Tab. 2 shows the performance of the specialized models and the 1-Task and Multitask GPV-I models on the COCO-SCE full test split as well as separately on the subset of test data categorized as "seen" and "unseen" (see Fig. 3 for a schematic of these subsets for the VQA task). The 1-Task GPV-I (row b) trained on individual tasks serves as a baseline to account for learned priors and dataset biases by the GPV-I architecture. We observe significant gains by Multitask GPV-I (row c) on the "unseen" subset across all tasks, particularly over the specialized models (row c vs row a) -indicating that the general purpose architecture is better suited at learning skills and then applying them to concepts that were unseen for that skill. We also report the perfor-mance of Multitask GPV-I trained on the COCO training split (row d). Since this split exposes the model to held-out concepts for all tasks, it can serve as a loose upper bound for the "unseen" split. Fig. 4 shows an analysis for VQA, highlighting concepts and question types (VQA sub-skills) that benefit most from multitask training. Interestingly, 2 of the top-3 concepts that benefit the most belong to the "unseen" set (H vqa,cap ) for VQA. Also, the top question types that benefit are ones that require skills from localization and classification.

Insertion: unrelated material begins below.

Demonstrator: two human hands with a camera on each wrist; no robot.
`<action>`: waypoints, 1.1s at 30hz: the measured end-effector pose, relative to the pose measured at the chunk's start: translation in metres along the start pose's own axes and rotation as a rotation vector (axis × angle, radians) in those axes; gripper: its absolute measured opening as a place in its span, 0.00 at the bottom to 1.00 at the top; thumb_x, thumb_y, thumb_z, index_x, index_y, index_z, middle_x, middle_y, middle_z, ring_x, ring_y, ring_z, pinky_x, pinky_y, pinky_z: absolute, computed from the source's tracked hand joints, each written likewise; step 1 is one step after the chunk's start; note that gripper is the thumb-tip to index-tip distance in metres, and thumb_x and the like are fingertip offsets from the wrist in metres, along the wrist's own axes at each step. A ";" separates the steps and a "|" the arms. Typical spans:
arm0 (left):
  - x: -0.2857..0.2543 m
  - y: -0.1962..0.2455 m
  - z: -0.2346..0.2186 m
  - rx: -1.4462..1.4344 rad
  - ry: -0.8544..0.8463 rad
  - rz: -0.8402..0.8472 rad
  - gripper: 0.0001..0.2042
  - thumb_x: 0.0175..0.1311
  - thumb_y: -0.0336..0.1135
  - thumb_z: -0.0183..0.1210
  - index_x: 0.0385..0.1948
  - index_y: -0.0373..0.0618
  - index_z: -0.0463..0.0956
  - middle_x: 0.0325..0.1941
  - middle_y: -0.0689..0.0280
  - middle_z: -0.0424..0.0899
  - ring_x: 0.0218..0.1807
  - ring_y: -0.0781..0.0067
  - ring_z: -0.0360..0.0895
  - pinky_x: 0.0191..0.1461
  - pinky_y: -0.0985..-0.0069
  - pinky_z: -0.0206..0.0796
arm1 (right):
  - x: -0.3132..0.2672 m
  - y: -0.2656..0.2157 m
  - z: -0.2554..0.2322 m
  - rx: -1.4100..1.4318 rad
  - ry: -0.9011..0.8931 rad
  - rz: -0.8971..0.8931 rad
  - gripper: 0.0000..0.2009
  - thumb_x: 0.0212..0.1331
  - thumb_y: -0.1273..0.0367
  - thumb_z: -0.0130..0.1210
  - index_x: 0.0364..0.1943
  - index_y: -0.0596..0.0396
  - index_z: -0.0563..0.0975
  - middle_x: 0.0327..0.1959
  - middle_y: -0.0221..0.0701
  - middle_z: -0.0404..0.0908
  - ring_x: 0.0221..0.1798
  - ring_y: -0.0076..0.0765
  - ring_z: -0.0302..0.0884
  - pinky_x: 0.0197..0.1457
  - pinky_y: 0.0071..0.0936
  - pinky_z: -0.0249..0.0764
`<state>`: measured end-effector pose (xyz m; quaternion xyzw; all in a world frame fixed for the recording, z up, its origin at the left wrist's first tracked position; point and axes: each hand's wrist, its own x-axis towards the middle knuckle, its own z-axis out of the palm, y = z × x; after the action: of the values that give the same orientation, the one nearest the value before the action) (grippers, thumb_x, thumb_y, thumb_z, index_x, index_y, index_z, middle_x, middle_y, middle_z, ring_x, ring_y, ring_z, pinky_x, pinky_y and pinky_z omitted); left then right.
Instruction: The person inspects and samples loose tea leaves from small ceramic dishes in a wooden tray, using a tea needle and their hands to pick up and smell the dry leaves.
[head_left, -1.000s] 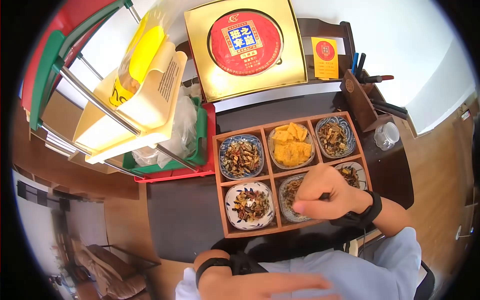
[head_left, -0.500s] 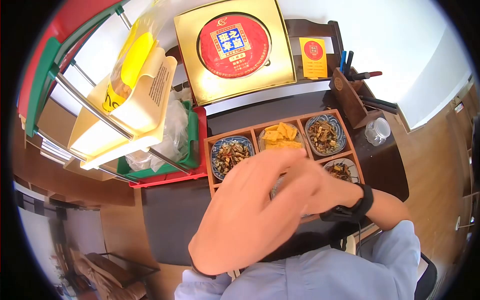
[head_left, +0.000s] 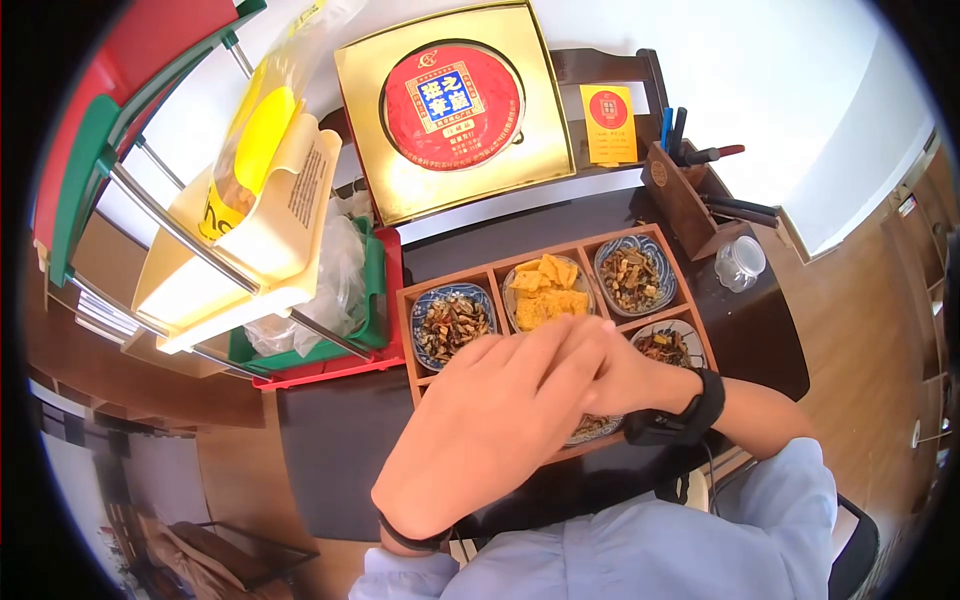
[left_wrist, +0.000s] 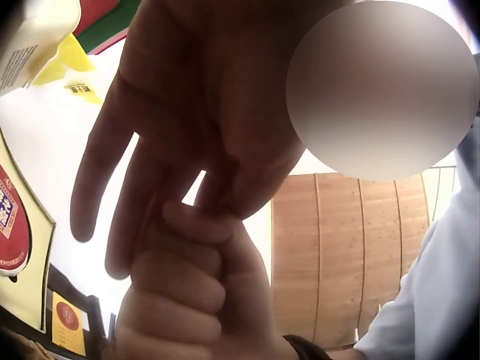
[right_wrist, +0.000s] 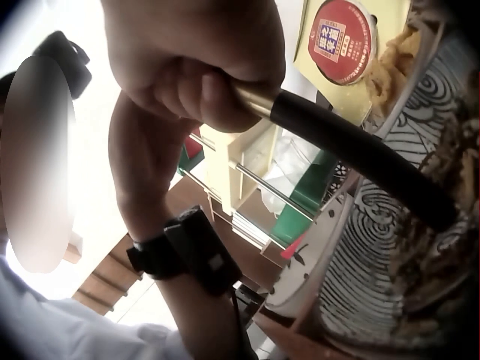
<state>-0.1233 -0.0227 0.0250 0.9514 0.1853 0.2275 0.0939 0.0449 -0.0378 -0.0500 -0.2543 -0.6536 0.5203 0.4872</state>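
In the head view my left hand (head_left: 475, 420) lies over my right hand (head_left: 635, 378) above the wooden compartment tray (head_left: 690, 288). The left wrist view shows the left thumb and index finger meeting at the top of the right fist (left_wrist: 172, 307); the outer left fingers stretch out straight. I cannot tell what the left fingertips pinch. The right hand grips a black stick with a gold-coloured section (right_wrist: 352, 154). Its blunt end points down over a patterned bowl (right_wrist: 360, 244) of dried bits. Yellow slices fill another bowl (head_left: 550, 290); nearby bowls (head_left: 450, 325) hold dried mixes.
A gold box with a red disc (head_left: 455, 190) stands behind the tray. To the left is a rack (head_left: 190, 230) with a cream bin and a green basket. At right are a wooden pen holder (head_left: 680, 205) and a small clear jar (head_left: 740, 262).
The left hand has risen from near the lap up to the right fist and now lies over it. The right hand stays above the tray. The head view has shifted slightly.
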 end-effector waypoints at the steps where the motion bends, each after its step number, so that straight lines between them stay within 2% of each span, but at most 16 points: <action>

5.3. Learning Generalization
A system exhibits good learning generalization if it can learn new skills sample-efficiently without forgetting previously-learned skills. Learning ability. Fig. 5 (left) shows the learning curve of GPV-I either pretrained on only the localization task (the only other task that has bounding-box supervision) or all four tasks, when finetuned on the Referring Expressions task. Multitask GPV-I demonstrates much better zero-shot performance as well as better sample-efficiency in the low data regime. The learning of attributes and additional nouns provides a better starting point for referring expressions; e.g., while the localization-trained model starts with the ability to localize person, the multitask model is also familiar with red and sweater through captions and VQA and may better localize "the person wearing a red sweater". Retention. Fig. 5 (right) shows the percent of performance retained on the original tasks as GPV-I is trained with increasing amounts of RefExp training data. Interestingly, Multitask GPV-I forgets slower than GPV-I-Loc on the localization task. Localization and captioning suffer the most from catastrophic forgetting while classification shows robust retention. GPV-I does not include explicit mechanisms for addressing forgetting, but our results highlight the importance of such mechanisms for general purpose learning.
5.4. Ablations
Tab. 3 ablates key factors that make GPV-I effective. Finetuning end-to-end (as opposed to keeping DETR initialized weights frozen) contributes to performance across all tasks (rows a vs c). RoI pooling significantly boosts performance for VQA, slightly for captioning, but leads to slight drop for localization and classification (rows a vs b).